Start of Provided material
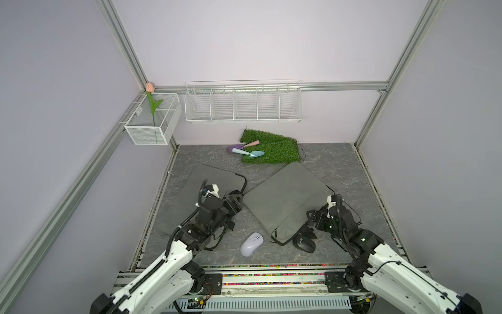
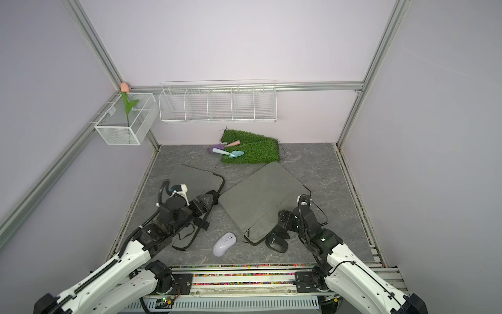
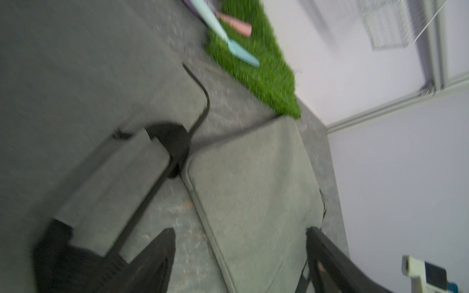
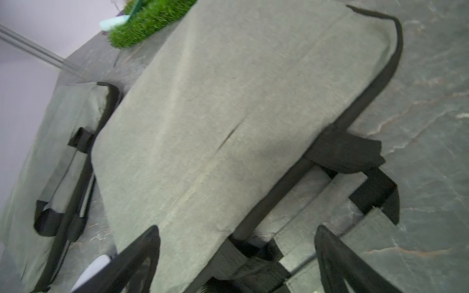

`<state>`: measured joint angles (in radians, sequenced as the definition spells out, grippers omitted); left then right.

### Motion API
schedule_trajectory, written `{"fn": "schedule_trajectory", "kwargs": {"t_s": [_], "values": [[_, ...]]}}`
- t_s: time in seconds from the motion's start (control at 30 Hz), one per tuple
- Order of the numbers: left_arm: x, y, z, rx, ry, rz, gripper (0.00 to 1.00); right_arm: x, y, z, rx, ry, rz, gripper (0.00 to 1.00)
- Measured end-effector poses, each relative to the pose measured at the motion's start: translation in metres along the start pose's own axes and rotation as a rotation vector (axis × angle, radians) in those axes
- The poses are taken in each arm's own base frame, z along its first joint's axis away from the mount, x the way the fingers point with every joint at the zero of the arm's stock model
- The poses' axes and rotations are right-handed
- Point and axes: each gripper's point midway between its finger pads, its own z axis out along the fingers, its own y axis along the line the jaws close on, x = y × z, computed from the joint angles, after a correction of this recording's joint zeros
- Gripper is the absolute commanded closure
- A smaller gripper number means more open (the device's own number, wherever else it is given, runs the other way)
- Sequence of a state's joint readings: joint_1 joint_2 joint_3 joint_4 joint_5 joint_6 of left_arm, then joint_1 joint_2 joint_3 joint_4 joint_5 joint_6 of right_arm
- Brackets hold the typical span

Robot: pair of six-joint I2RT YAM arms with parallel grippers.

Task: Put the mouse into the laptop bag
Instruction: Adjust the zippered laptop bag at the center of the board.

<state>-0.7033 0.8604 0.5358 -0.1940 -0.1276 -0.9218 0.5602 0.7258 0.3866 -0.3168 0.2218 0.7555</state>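
Left jaws and right jaws stand wide, empty. White mouse (image 1: 251, 243) lies on the tabletop (image 1: 339, 168) between them; black mouse (image 1: 304, 243) just beside the right jaws, at the edge of the laptop bag (image 1: 285, 195)

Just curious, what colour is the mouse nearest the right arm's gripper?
The mouse is black; it shows best in a top view.

Left bag (image 1: 213, 176) and right bag (image 1: 285, 195) lie side by side on the bench (image 1: 339, 168). Left mouse (image 1: 252, 243) and right mouse (image 1: 304, 243) flank the right bag's front corner. Trowels (image 1: 248, 153) lie on a mat (image 1: 282, 153) by the back edge.
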Motion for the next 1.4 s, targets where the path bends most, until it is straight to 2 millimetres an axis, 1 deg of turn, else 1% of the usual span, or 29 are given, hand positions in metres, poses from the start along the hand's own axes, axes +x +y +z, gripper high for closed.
{"fn": "schedule_trajectory", "kwargs": {"t_s": [0.03,0.07,0.13,0.2,0.27,0.37,0.47,0.57,0.6,0.7,0.8,0.93,1.03,1.13,1.23,1.3,1.37,1.4], "values": [[0.015,-0.006,0.004,0.005,0.041,0.019,0.15,0.002,-0.009,0.004,0.014,0.000,0.025,0.08],[0.027,-0.010,0.006,0.012,0.070,0.034,0.14,0.003,-0.015,0.007,0.020,0.003,0.049,0.08],[0.038,-0.016,0.011,0.020,0.098,0.047,0.13,0.005,-0.025,0.016,0.043,0.027,0.083,0.05],[0.041,-0.017,0.018,0.005,0.112,0.051,0.13,0.008,-0.028,0.027,0.051,0.067,0.106,0.00],[0.042,-0.024,0.027,0.002,0.132,0.055,0.13,0.011,-0.028,0.041,0.049,0.115,0.127,0.01],[0.044,-0.042,0.039,0.033,0.162,0.063,0.13,0.011,-0.027,0.058,0.052,0.161,0.150,0.01],[0.044,-0.055,0.047,0.056,0.179,0.069,0.14,-0.007,-0.024,0.073,0.039,0.157,0.186,0.06],[0.047,-0.057,0.054,0.057,0.192,0.070,0.14,-0.026,-0.026,0.089,0.028,0.157,0.224,0.08],[0.048,-0.056,0.056,0.053,0.197,0.071,0.14,-0.031,-0.026,0.094,0.026,0.158,0.230,0.10],[0.052,-0.053,0.062,0.041,0.207,0.076,0.14,-0.043,-0.024,0.111,0.017,0.161,0.227,0.16],[0.055,-0.056,0.069,0.037,0.224,0.084,0.16,-0.054,-0.016,0.125,-0.010,0.163,0.213,0.20],[0.057,-0.064,0.080,0.039,0.238,0.094,0.17,-0.065,-0.007,0.137,-0.034,0.173,0.197,0.20],[0.060,-0.066,0.087,0.038,0.246,0.097,0.20,-0.069,-0.003,0.133,-0.030,0.166,0.173,0.16],[0.068,-0.064,0.098,0.025,0.267,0.104,0.22,-0.074,0.006,0.113,-0.018,0.141,0.127,0.11],[0.079,-0.066,0.110,0.012,0.295,0.118,0.23,-0.094,0.017,0.079,-0.025,0.057,0.090,0.06],[0.088,-0.073,0.119,0.012,0.314,0.129,0.25,-0.110,0.023,0.049,-0.033,-0.031,0.074,0.03],[0.094,-0.079,0.127,0.017,0.329,0.135,0.28,-0.114,0.029,0.023,-0.038,-0.095,0.053,0.03],[0.097,-0.082,0.131,0.019,0.335,0.139,0.30,-0.109,0.034,0.011,-0.047,-0.111,0.033,0.05]]}}
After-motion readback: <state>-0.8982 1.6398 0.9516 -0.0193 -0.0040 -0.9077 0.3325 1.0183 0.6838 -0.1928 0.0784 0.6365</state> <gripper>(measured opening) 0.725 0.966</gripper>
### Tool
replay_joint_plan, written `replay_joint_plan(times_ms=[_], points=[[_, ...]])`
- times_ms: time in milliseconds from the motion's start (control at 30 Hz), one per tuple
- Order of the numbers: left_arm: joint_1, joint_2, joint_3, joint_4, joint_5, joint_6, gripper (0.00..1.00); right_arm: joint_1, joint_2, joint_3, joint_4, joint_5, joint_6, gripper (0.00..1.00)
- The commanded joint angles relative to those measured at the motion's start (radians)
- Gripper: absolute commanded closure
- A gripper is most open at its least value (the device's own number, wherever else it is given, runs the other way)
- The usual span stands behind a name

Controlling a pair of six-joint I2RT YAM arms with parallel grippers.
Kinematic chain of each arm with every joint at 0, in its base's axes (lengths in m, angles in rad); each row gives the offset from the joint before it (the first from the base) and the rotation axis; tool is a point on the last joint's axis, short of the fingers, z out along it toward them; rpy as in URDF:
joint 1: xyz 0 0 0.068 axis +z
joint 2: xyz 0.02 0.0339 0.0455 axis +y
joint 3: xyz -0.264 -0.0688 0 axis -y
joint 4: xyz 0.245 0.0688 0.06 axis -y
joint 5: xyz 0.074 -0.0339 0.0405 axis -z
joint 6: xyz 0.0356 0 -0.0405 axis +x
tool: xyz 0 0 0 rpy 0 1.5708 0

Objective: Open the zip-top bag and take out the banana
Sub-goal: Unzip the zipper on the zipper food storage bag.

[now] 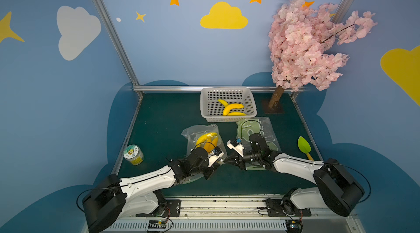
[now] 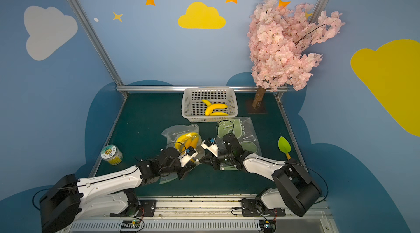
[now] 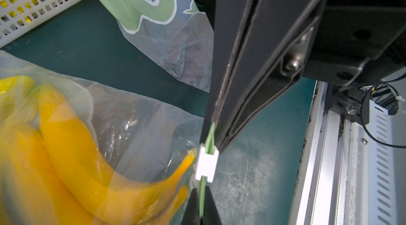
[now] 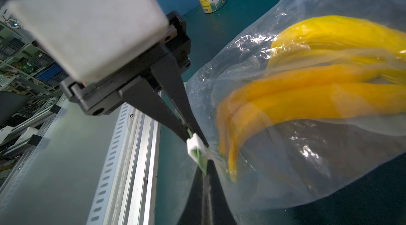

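Although both top views show the left gripper (image 1: pixel 218 162) and right gripper (image 1: pixel 227 159) only as dark wedges converging nearest me, the wrist views resolve them: each is pinched shut on the green zip strip (image 3: pixel 209 138), flanking its white slider (image 3: pixel 206 164). Just beyond lies the zip-top bag (image 1: pixel 193 133), banana bunch (image 1: pixel 205 139) inside it. Farthest, I see a basket (image 1: pixel 227 89) holding loose bananas (image 1: pixel 233 106).
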Motion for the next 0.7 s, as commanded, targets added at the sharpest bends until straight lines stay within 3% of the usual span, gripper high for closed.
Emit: replay_joint_plan(times_ms=[0,200,667], points=[[0.003,-0.032,-0.003,0.03,-0.005,0.001,0.81,0.018,0.016,0.041,-0.045,-0.039,-0.01,1.0],[0.003,-0.094,-0.03,0.115,-0.008,0.048,0.8,0.022,0.019,0.057,-0.075,-0.026,-0.002,1.0],[0.003,-0.053,-0.01,0.096,0.019,0.065,0.85,0.024,0.014,0.082,-0.125,-0.023,-0.005,1.0]])
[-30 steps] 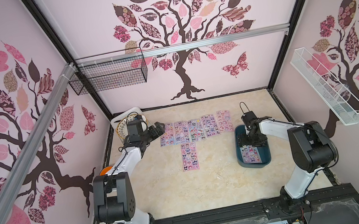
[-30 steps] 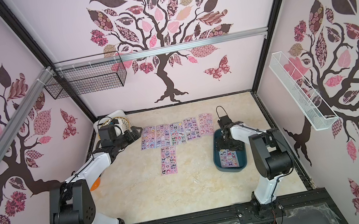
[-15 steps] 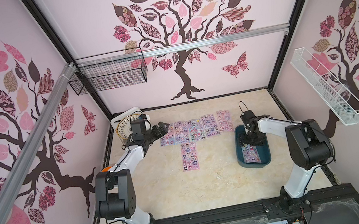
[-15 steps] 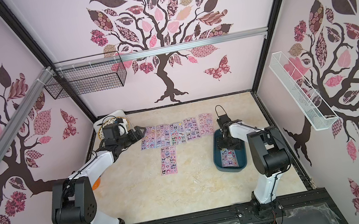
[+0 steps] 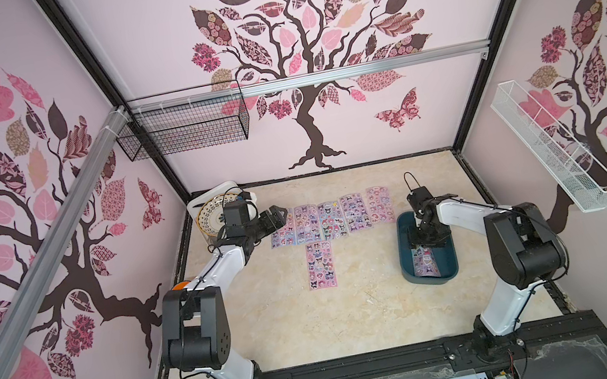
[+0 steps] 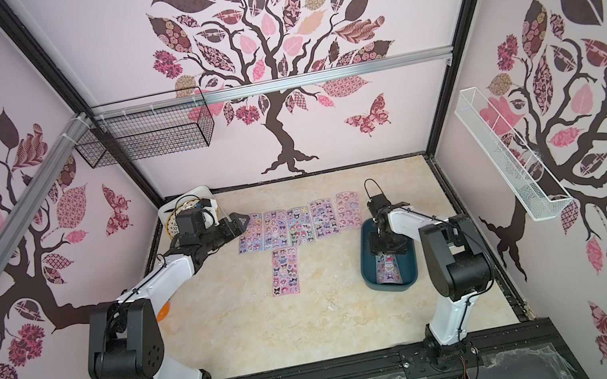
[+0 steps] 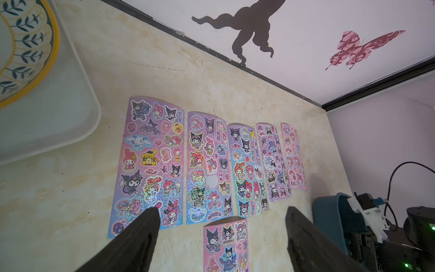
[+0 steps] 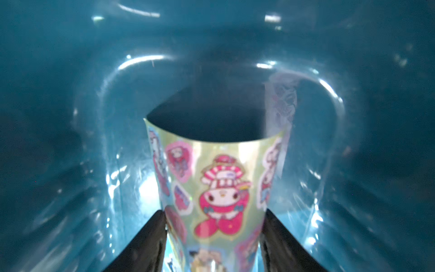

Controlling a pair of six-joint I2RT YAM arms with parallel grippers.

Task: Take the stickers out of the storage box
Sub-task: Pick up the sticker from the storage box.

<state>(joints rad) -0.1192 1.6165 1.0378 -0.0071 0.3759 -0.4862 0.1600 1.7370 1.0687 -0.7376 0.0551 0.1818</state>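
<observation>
The right gripper (image 8: 214,213) is down inside the storage box (image 8: 70,94). Its two black fingers (image 8: 150,235) press against the opposite long edges of a curled sheet (image 8: 219,188), so the gripper is clamped on that sheet. The sheet bows into a trough between them, with a pink-and-white character facing the wrist camera. Past the sheet's far edge a paler printed strip (image 8: 282,106) stands near the box wall. It is too blurred to tell whether it is another sheet or a reflection. In both top views the gripper (image 5: 426,238) covers the far half of the teal box (image 5: 406,265), and the sheet's near end (image 5: 424,264) shows in the half nearer the robot.

The left gripper (image 7: 222,210) is wide open and holds nothing. It sits at the left end of the row of stickers (image 7: 150,164), with one finger (image 7: 141,235) overlapping the near corner of the end sheet in the wrist view. Five sheets lie flat side by side on the marble-patterned table (image 5: 317,323), some edges overlapping. A sixth sheet (image 5: 320,265) lies alone just in front of the row. All six are outside the box, which stands to the right of the row and apart from it. Behind the left gripper, in the far left corner, a white tray (image 5: 197,207) holds a patterned plate (image 5: 209,217).
</observation>
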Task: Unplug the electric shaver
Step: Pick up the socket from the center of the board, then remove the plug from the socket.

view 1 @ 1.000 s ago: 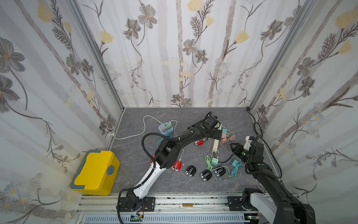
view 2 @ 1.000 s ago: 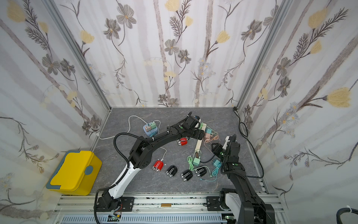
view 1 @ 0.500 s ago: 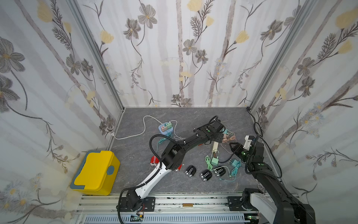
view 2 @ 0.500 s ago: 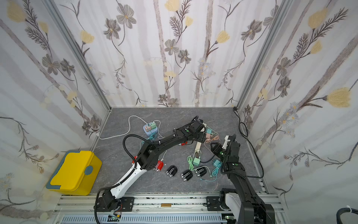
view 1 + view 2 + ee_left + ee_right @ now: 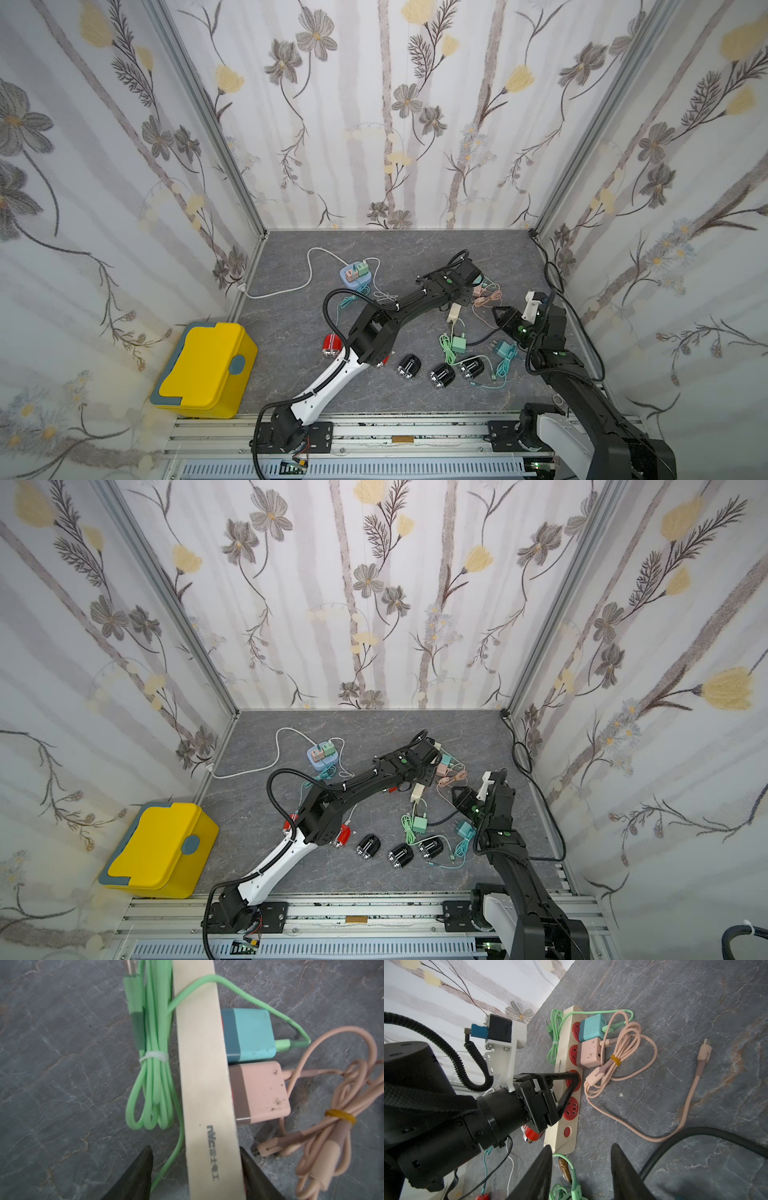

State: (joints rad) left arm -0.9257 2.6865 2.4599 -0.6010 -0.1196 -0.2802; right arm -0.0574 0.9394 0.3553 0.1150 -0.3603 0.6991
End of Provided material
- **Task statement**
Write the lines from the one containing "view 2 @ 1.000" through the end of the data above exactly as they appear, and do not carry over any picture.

- **Written answer**
view 2 @ 1.000 s ago: 
view 1 @ 0.500 s ago: 
view 2 @ 0.500 s ago: 
view 1 + view 2 + ee_left + ee_right @ now: 

State: (joints rad) left arm -0.9257 2.6865 2.4599 -0.6010 -0.1196 -0.2802; right arm -0.0574 0.9394 0.3553 0.1150 -0.3603 0.6991

There is no more to the output.